- [How to complete this task]: Up to and including the line that contains "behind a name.", return every line from the start of the data, unchanged.

- [Data section]:
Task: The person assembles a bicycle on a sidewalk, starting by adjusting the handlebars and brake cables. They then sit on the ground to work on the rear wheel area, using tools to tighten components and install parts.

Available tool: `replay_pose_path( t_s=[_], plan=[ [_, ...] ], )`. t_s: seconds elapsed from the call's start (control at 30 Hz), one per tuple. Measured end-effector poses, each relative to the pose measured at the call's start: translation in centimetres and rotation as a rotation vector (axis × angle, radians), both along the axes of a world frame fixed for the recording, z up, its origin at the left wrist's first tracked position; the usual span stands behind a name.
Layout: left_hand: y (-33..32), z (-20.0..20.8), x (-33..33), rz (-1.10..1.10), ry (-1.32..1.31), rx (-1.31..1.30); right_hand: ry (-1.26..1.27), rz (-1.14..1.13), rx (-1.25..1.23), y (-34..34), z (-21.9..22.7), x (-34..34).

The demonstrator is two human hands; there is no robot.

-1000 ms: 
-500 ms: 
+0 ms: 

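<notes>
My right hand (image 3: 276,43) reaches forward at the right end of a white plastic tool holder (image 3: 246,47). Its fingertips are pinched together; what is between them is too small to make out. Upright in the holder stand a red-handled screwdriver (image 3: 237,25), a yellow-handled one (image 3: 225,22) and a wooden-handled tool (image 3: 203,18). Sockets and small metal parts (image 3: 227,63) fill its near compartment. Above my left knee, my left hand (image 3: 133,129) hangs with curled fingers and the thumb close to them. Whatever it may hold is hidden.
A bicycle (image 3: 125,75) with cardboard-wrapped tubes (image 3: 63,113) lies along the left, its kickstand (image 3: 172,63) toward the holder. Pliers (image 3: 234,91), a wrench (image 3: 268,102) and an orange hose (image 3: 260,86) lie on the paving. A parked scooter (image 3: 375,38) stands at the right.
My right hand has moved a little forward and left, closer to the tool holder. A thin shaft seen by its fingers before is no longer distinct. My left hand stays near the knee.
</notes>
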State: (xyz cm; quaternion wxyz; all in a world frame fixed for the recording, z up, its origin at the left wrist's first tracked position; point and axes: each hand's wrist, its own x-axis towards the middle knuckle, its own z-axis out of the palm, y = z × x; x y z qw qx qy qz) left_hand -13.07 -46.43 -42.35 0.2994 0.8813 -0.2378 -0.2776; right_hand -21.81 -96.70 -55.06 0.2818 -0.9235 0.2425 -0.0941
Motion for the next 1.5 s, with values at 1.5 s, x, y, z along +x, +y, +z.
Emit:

- [Problem solution]:
Task: The person assembles a bicycle on a sidewalk, starting by adjusting the handlebars and brake cables. They then sit on the ground to work on the rear wheel area, using tools to tighten components and install parts.

Available tool: `replay_pose_path( t_s=[_], plan=[ [_, ...] ], )`. t_s: seconds elapsed from the call's start (control at 30 Hz), one per tuple. Measured end-effector poses, each relative to the pose measured at the call's start: translation in centimetres and rotation as a rotation vector (axis × angle, radians), both along the axes of a world frame fixed for the recording, z up, its origin at the left wrist's first tracked position; the usual span stands behind a name.

Nothing further is needed for this answer.